■ What to produce:
Below are the records; copy exactly the stretch from the line containing "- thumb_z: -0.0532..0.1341" through the line containing "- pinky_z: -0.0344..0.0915", both ends included, and nothing else.

╔══

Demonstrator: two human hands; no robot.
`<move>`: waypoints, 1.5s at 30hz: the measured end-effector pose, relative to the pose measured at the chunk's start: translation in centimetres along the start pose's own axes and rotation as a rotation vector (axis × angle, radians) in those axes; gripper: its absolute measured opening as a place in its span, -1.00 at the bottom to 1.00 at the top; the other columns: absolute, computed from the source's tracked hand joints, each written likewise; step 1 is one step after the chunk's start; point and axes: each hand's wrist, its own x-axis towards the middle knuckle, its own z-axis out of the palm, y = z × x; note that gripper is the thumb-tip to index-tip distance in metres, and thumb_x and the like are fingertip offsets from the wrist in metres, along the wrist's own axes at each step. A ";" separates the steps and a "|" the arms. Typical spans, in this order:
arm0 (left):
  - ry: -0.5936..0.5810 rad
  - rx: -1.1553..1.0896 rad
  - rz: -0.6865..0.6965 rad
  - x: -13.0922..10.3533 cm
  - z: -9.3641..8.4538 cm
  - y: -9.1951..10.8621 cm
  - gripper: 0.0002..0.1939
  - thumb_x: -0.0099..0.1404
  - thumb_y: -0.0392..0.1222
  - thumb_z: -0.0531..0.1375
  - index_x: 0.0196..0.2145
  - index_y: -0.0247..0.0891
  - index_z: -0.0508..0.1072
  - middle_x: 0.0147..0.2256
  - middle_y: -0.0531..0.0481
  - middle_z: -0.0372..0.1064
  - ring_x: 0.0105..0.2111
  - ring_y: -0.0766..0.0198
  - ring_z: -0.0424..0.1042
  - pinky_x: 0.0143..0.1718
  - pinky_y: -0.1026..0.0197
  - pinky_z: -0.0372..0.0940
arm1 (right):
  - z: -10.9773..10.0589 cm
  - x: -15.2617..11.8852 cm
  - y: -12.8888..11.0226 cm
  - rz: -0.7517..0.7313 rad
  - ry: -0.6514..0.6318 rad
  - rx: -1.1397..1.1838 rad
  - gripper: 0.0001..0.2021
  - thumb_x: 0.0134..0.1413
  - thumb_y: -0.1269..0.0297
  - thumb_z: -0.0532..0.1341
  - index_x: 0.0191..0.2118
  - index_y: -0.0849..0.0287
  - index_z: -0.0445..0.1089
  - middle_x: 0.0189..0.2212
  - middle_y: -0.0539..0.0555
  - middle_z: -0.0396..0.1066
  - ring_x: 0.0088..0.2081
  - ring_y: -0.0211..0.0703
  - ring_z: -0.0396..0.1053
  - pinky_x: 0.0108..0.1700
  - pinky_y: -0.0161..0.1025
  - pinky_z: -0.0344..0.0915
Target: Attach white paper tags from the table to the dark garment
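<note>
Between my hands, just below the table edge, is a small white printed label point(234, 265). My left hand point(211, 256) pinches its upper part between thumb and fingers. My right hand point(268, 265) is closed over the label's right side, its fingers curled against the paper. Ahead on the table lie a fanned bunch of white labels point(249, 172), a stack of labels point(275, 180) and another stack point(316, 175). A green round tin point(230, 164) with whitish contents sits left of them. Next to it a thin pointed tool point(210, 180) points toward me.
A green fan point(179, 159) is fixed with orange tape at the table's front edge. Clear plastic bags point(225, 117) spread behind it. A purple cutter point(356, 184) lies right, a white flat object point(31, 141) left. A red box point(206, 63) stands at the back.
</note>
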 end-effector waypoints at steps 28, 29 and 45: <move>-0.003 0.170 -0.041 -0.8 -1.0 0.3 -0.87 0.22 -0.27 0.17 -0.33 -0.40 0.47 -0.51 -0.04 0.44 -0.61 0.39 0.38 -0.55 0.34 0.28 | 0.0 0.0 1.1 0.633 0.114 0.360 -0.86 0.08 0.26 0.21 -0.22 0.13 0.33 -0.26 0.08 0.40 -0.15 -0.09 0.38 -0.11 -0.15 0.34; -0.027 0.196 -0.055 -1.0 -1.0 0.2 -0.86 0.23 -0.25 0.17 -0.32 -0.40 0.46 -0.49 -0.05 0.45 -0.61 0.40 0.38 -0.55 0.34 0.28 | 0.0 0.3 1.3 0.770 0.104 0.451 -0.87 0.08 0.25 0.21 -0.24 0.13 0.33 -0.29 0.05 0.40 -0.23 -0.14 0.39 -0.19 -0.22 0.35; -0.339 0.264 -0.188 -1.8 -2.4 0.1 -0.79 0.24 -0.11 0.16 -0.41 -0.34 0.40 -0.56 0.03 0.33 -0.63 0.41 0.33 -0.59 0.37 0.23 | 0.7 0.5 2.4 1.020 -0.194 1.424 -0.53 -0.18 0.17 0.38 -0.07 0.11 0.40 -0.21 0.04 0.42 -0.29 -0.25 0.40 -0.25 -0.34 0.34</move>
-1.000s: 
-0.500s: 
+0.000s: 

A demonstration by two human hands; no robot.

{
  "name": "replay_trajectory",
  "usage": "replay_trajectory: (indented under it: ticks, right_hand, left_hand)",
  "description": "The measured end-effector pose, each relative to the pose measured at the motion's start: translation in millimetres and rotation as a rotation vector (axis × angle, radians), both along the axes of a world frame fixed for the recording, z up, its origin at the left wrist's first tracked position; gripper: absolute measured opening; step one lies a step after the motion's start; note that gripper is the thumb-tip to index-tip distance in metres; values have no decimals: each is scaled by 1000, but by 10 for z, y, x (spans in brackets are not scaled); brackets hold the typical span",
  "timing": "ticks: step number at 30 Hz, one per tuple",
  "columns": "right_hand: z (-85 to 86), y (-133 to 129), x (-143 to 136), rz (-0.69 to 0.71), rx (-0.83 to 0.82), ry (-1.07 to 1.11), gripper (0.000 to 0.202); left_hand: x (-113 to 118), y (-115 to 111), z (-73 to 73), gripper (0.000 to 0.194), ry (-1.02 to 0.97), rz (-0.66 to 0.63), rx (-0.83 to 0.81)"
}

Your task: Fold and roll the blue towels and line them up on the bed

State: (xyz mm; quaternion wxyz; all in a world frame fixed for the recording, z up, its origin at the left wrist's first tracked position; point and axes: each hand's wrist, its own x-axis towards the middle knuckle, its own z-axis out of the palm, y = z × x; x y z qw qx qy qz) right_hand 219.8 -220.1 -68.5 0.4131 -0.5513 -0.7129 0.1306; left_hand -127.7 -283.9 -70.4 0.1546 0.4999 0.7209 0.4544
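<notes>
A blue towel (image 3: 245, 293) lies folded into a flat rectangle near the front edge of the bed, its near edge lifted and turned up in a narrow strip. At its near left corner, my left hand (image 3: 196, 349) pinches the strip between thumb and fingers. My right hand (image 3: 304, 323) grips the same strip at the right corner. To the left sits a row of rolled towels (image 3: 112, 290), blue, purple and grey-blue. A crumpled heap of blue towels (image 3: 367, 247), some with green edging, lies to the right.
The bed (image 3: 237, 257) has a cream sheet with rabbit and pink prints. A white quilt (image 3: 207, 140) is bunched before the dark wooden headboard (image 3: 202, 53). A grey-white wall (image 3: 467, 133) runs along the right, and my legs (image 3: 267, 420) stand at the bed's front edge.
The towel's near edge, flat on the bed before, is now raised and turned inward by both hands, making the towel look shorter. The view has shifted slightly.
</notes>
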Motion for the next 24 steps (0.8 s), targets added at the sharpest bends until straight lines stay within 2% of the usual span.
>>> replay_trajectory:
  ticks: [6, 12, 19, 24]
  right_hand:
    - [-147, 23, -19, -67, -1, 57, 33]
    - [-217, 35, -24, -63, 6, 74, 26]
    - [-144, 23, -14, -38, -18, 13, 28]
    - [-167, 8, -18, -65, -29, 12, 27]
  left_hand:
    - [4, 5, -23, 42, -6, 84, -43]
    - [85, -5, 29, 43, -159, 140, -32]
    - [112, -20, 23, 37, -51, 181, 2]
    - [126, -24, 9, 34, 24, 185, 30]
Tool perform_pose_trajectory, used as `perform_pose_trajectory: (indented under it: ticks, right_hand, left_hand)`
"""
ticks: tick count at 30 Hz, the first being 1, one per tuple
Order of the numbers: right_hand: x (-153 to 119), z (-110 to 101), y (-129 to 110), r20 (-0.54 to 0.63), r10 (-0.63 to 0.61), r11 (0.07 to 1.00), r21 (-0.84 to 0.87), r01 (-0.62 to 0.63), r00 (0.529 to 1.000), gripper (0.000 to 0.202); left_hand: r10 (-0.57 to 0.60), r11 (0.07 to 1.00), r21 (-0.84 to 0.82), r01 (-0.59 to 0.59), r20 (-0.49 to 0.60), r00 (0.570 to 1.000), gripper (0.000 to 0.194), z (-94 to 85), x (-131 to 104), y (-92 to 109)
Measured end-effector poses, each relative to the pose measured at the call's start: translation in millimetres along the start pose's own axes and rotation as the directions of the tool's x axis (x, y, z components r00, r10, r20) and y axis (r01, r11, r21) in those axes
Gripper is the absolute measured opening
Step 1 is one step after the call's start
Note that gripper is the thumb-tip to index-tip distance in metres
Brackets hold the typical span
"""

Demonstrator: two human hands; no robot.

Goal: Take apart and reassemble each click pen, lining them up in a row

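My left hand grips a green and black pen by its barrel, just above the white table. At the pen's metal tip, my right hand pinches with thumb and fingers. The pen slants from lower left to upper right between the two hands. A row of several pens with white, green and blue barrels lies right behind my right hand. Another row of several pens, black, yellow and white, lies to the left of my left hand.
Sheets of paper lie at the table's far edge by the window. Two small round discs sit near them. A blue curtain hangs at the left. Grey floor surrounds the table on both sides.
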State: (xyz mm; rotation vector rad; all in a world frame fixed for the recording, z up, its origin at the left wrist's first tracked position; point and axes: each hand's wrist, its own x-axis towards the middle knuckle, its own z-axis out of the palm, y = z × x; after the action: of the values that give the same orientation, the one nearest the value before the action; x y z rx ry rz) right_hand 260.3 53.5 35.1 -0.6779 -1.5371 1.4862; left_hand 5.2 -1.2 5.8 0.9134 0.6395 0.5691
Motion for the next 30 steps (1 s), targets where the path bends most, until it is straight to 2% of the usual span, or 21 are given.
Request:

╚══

■ Response for this exercise:
  - thumb_z: -0.0532..0.1341
  - index_x: 0.0191..0.2118
  - index_y: -0.0849..0.0287
  - index_z: -0.0445..0.1089
  - middle_x: 0.0189..0.2212
  - middle_y: -0.0539..0.0555
  - middle_z: -0.0396..0.1066
  - ring_x: 0.0088..0.2081
  - ring_y: -0.0211..0.0703
  - ring_z: -0.0396..0.1053
  - pinky_x: 0.0108..0.1700
  - pinky_y: -0.0161..0.1025
  - pinky_z: -0.0344..0.0915

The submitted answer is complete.